Campaigner Gratton Puxon said the travellers' delegation left the meeting as it became clear the council would not negotiate.
He said: "We raised health concerns about a number of residents, including one who needed medical attention last night.
"We also tried to discuss how elderly travellers will be able to access legal homes, which will stay, if roads and hard standings are destroyed.
"As things stand the council will not budge and can move in at any time and there is no hope of a resolution."
The multimillion-pound clearance operation follows a decade-long row over 54 unauthorised plots at Dale Farm in Essex.
Supporters are today reinforcing barricades as they expect bailiffs to move in tomorrow.
The talks were seen as a last attempt to resolve the planning dispute peacefully after travellers lost a High Court bid to stay on the six-acre site.
Basildon Council has warned that the site clearance could start at any time.
Earlier, one of the travellers claimed that prejudice was behind the decision to move the families.
Kathleen Mc Carthy, who has appealed for help to prevent the evictions by Basildon Council in Essex, said: “We bought this land and it’s still no good. It’s making us break the law.
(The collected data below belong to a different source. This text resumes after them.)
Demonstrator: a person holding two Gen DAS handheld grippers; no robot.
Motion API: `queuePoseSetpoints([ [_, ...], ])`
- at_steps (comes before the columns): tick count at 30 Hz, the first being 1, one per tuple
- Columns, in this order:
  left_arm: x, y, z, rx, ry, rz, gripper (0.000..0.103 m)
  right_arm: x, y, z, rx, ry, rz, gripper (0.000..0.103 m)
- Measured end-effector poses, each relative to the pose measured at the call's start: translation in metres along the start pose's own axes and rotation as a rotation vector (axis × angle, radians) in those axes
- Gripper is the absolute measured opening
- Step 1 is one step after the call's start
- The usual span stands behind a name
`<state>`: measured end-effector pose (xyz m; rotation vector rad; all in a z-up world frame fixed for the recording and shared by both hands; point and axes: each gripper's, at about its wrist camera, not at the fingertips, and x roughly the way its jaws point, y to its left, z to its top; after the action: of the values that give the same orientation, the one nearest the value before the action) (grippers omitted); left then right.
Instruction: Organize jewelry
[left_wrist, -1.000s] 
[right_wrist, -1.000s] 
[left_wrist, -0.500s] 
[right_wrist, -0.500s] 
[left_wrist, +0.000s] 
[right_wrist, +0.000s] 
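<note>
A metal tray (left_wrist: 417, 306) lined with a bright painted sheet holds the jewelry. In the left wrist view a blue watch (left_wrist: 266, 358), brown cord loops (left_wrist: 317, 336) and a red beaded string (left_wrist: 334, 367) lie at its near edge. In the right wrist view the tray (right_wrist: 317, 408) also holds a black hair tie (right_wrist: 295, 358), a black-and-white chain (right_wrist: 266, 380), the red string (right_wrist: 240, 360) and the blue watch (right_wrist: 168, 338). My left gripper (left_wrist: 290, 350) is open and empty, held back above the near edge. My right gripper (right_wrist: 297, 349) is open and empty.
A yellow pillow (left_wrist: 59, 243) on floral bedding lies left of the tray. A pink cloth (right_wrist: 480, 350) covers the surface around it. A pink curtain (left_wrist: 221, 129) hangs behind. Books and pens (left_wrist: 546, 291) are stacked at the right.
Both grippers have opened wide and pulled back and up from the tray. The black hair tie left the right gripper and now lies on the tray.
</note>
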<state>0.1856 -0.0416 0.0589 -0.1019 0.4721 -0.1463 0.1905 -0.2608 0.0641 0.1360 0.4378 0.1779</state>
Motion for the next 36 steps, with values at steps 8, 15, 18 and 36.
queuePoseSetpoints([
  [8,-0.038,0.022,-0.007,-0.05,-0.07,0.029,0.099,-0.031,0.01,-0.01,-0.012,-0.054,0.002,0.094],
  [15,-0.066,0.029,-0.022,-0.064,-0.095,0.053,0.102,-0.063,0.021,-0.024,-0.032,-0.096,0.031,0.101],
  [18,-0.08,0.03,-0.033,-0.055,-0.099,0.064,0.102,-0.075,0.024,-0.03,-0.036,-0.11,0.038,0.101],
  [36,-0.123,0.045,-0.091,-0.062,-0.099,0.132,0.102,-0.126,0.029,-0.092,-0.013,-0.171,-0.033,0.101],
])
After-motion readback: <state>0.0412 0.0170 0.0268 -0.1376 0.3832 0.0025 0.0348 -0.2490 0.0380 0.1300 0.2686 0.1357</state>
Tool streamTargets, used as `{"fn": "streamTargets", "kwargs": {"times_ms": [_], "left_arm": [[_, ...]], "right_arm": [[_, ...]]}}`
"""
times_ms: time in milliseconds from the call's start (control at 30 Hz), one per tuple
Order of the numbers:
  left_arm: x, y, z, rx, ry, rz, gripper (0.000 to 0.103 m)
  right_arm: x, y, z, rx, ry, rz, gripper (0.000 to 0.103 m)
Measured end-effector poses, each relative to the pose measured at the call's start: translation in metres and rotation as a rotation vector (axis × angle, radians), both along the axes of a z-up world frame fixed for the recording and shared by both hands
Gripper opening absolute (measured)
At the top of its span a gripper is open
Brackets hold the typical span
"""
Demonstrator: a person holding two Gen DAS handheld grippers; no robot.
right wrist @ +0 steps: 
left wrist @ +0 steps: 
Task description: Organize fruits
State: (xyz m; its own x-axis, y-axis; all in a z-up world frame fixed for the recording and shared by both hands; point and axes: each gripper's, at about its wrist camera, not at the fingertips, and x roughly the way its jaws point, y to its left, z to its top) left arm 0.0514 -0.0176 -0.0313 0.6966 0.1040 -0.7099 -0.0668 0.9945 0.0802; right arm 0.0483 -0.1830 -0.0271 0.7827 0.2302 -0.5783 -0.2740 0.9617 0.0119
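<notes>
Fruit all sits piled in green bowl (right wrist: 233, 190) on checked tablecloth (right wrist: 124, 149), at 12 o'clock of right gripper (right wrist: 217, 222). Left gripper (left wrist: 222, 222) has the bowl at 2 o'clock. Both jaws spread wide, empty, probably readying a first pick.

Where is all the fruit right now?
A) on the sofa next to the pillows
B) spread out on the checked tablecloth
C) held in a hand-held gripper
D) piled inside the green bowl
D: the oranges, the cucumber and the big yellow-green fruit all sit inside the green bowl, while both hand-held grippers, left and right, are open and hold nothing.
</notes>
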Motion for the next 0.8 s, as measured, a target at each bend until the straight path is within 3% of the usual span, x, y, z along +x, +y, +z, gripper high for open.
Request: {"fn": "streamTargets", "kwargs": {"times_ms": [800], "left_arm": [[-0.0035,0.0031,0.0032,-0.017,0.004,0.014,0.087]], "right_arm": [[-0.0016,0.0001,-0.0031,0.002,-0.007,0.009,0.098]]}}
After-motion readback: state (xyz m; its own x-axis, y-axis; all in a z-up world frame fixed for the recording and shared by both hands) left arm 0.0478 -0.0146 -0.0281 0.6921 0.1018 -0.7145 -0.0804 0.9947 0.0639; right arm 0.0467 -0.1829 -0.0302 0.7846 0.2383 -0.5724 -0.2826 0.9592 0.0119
The minute we are on the side of the road we are breaking the law.”
Mrs McCarthy said about 300 people were currently at Dale farm to oppose the imminent evictions.
She said that she could not understand how the land was designated greenbelt by the council when there was a scrap yard on it and five pitches for homes could stay.
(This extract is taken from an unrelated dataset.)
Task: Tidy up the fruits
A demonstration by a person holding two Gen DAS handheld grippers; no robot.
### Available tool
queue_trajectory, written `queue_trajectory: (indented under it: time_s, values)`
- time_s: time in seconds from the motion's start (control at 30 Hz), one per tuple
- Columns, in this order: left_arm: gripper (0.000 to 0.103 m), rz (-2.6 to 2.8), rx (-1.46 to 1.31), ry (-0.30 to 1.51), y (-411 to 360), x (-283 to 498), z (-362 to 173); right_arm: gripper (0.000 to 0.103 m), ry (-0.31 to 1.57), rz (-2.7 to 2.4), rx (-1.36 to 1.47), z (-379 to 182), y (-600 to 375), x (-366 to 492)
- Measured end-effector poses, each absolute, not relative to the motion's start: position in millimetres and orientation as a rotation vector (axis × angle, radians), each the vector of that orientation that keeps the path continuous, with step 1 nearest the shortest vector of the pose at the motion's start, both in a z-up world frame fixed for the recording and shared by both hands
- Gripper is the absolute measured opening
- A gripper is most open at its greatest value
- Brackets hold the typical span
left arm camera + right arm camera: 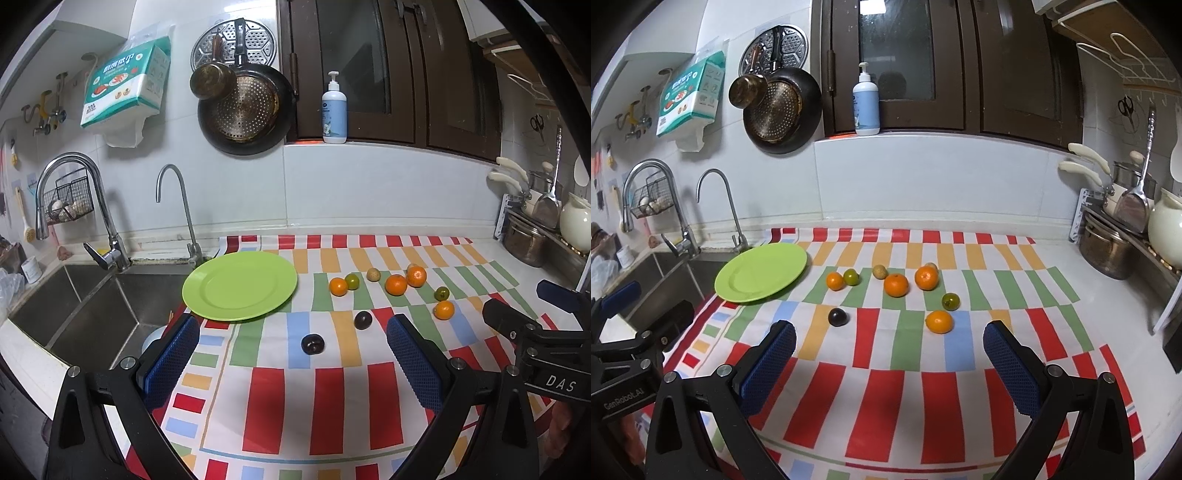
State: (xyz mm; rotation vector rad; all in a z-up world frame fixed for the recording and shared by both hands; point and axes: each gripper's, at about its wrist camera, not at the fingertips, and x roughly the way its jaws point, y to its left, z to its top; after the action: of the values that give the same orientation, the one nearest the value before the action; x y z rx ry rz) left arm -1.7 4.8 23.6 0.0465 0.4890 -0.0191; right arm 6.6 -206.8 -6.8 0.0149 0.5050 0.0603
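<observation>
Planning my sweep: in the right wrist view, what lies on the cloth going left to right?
green plate → dark plum → big orange → orange nearest the gripper → green citrus

Left gripper (pixel 293 354) and right gripper (pixel 889 356): black frames; blue textured pads; silver screws; white "DAS" lettering.

My fingers (pixel 413 363) wore rough, blue, dimpled rubbery pads on matt black plastic. The plate (pixel 240 286) looked glossy green plastic — smooth. The striped cloth (pixel 332 398) lay matt. The oranges (pixel 896 285) shone, skin faintly pitted; the dark plum (pixel 312 344) was glossy. The faucet (pixel 99 206) and sink (pixel 92 306) were metal — polished and brushed.
</observation>
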Motion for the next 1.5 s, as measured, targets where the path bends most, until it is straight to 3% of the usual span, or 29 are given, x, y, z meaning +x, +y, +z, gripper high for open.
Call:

Residents were today manning "barricades" after an appeal court ruling left them at the "end of the road".
They said they had gone into "lockdown" and were preparing to "fight off the bailiffs".
A Court of Appeal judge today refused travellers permission to continue their legal fight against Basildon Council.
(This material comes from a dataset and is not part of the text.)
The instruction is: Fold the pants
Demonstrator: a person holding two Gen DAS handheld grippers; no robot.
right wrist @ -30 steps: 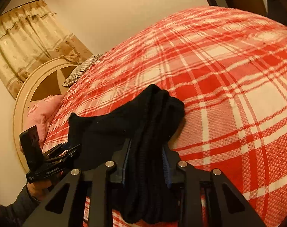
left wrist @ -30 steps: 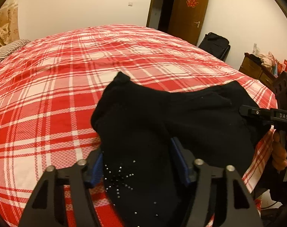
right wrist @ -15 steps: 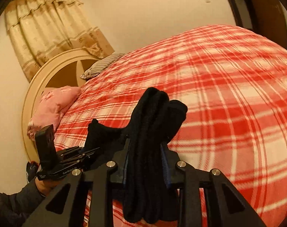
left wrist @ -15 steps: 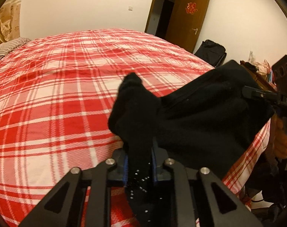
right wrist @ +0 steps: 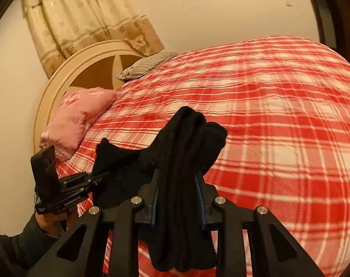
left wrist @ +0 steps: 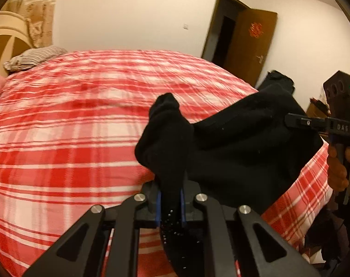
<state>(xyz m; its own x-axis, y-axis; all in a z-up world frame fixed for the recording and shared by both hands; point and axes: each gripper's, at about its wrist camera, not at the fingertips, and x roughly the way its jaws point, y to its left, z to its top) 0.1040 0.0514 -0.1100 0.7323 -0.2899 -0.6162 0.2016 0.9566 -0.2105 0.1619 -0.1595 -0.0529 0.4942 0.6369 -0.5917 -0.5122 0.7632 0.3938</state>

Lord Justice Sullivan said there was no evidence likely to persuade appeal judges that the council's decision to enforce eviction notices was "unlawful".
Lawyers representing the council said officials were making preparations to take action at the site, said to contain more than 80 families on 50 plots.
A spokeswoman for support group Dale Farm Solidarity said residents and supporters had gone into "lockdown" in "anticipation of an eviction".
Mrs McCarthy added: "The barricades are all that stand between us and homelessness now... We'll have to fight off the bailiffs."
Candy Sheridan, vice-chair of the Gypsy Council and an adviser to the Dale Farm travellers, said of Lord Justice Sullivan's ruling: "It seems like the end of the road."